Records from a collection
==*==
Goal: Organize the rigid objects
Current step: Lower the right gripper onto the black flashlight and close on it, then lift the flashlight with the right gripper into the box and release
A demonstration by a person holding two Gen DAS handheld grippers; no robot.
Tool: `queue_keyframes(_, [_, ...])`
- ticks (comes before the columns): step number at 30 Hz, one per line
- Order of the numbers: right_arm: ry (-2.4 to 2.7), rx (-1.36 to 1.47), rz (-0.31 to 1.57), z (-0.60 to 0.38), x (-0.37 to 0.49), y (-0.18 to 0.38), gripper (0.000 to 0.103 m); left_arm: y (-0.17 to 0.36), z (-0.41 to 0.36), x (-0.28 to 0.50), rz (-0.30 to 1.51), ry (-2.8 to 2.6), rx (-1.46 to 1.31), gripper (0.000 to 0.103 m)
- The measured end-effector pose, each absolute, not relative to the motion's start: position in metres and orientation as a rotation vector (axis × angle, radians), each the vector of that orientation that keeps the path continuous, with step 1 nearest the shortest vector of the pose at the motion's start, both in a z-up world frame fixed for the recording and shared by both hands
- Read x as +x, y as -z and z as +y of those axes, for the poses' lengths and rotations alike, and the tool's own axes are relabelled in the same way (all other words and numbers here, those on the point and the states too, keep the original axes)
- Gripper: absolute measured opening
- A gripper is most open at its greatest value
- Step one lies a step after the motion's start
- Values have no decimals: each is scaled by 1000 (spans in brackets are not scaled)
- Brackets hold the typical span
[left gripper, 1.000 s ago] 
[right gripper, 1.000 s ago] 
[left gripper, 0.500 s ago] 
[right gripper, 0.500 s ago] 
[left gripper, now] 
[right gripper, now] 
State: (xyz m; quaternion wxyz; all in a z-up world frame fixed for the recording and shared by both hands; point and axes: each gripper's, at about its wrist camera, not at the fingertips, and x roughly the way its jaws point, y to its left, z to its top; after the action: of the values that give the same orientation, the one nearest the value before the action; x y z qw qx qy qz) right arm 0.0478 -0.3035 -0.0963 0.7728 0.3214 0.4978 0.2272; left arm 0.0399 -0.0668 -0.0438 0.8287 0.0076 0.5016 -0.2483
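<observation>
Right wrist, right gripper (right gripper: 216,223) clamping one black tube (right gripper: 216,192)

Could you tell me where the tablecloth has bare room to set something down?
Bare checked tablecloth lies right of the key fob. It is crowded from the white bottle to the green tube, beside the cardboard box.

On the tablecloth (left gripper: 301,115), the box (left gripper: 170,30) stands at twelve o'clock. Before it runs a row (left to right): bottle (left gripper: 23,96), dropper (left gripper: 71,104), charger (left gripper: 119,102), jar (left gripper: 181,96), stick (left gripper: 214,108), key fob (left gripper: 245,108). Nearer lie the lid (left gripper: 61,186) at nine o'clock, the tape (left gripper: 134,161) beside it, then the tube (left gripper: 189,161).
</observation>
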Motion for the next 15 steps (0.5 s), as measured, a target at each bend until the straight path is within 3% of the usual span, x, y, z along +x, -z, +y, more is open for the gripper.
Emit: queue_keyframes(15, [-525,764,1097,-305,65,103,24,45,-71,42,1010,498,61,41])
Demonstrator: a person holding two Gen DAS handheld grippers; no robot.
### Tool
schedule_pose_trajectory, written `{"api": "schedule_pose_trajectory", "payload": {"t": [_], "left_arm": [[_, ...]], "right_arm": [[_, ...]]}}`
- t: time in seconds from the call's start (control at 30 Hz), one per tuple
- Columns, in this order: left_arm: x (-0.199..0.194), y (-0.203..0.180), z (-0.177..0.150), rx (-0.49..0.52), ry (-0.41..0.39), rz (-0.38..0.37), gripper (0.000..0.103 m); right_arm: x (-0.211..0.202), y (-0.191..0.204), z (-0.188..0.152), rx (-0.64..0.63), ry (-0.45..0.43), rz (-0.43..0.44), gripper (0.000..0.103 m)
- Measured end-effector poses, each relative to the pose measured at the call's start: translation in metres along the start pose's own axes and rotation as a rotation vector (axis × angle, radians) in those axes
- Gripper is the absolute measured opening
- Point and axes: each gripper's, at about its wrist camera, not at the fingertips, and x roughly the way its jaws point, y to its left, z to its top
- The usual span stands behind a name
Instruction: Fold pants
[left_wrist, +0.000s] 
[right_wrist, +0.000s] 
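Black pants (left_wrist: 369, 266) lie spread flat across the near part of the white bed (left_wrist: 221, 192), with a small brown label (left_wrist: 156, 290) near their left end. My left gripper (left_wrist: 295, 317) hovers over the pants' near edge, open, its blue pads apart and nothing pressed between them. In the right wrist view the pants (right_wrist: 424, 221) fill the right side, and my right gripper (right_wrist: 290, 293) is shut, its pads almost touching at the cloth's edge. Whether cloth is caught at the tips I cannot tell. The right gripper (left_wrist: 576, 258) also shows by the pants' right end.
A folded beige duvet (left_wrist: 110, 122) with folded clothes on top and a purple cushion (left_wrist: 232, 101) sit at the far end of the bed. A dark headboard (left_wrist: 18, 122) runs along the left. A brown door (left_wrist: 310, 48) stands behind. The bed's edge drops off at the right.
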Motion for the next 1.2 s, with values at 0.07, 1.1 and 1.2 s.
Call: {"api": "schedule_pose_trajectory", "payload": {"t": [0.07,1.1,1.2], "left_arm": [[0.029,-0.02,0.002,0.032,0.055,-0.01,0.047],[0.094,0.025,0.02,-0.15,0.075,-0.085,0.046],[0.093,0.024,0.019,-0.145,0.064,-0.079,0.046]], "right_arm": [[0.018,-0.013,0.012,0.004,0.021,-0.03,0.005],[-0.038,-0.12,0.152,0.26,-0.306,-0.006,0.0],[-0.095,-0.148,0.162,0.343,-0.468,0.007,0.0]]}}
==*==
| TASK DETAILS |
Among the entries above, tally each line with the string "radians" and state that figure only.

| SOLUTION TO THIS PROBLEM |
2